The Chimbu, an ethnic and linguistic group, live in the Chimbu, Koro and Wahgi valleys in the mountainous central highlands of Papua New Guinea. They live in rugged mountain valleys between 1,400 and 2,400 meters above sea level, where the climate is temperate, with precipitation averaging between 250 and 320 centimeters per year.
Numbering about 180,000, they live in the 6,500 square kilometers of Simbu Province. Archaeological evidence at the Chimbu area proper and other highland areas “suggest occupation as long as 30,000 years ago, possibly with agriculture developing 8,000 years before the present.”
“Oral traditions place the origin of the Chimbu at Womkama in the Chimbu Valley, where a supernatural man chased away the husband of the original couple living in the area and fathered the ancestors of the current Chimbu tribal groups,” according to accounts.
The Chimbu first made contact with the western world in 1934 when an expedition by gold miner Michael Leahy and Australian patrol officer James Taylor passed through the area.

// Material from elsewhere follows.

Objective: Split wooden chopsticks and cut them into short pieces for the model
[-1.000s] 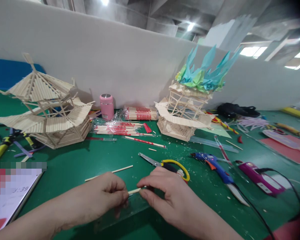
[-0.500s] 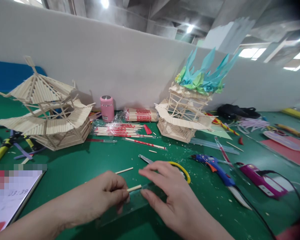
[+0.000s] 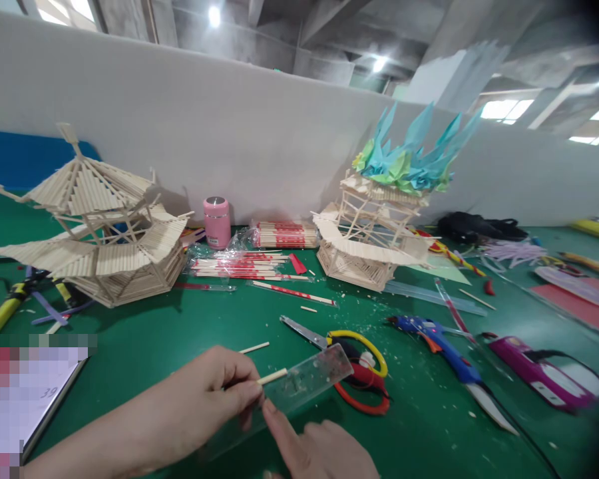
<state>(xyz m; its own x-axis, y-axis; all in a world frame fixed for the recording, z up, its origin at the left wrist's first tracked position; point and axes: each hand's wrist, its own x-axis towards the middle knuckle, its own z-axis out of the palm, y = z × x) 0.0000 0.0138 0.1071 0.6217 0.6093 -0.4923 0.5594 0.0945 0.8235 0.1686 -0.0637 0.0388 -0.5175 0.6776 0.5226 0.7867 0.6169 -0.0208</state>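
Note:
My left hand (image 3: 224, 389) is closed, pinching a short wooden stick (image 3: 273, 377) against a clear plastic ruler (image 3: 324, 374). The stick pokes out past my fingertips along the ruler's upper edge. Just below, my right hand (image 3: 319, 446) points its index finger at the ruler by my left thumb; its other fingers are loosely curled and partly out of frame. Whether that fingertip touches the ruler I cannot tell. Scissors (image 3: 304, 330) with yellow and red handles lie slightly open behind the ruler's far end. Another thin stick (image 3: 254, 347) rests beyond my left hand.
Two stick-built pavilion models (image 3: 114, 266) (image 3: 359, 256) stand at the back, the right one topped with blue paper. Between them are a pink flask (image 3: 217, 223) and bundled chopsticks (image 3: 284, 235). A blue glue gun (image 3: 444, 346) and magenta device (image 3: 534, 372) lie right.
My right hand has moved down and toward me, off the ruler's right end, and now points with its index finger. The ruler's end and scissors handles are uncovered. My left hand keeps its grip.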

Soon, an Australian government patrol post and Roman Catholic and Lutheran missions were established.
After World War II, Australia further exerted administrative control by recruiting local men as laborers for coastal plantations, with the introduction of coffee as a cash crop.
Elected local government Councils were also established, “followed by representation of the area in a territorial (later national) legislative body and by the creation of a provincial legislature.”
The Chimbu live traditional lives, looking after their pigs and crops, and most of their houses are oval or rectangular, with dirt floors, low thatched roofs, and walls woven from flattened reeds.
With pigs being “by far the most important domesticated animal” to the Chimbu, there is the pig ceremony (bugla ingu), the largest exchange ceremony at which hundreds or even thousands of pigs are slaughtered, cooked, and distributed to friends and affines.
Infants and children of both sexes are cared for primarily by their mothers and other sisters, however, by age 6 or 7, boys move in with their fathers if they live in a separate men’s house.
Prior to Christianity, the indigenous Chimbu religion had no organized priesthood or worship. The sun was seen as a major spirit of fertility. Reverence to ancestral spirits was key and placated through the sacrifice of pigs for the general welfare of the living.
Over the years, the Chimbu have combined dance with body paint to intimidate enemies and have the psychological edge. Painting their bodies in white clay and ash, their enemies are intimated into believing that the Chimbu are not human and have some source of supernatural power.
Today, Chimbu/Bugamo dancers paint bones and skulls on their bodies to prepare for a ‘sing sing’ – a festival of culture, music and dance rather than for tribal war. The Chimbu speak Kuman, one of the over 800 languages of Papua New Guinea.
The term “Chimbu” was given to the people by the Australian explorers in 1934 who heard the word “simbu” (an expression of a pleasant surprise in Kuman language) yelled by the locals when they first met, the Guardian reported.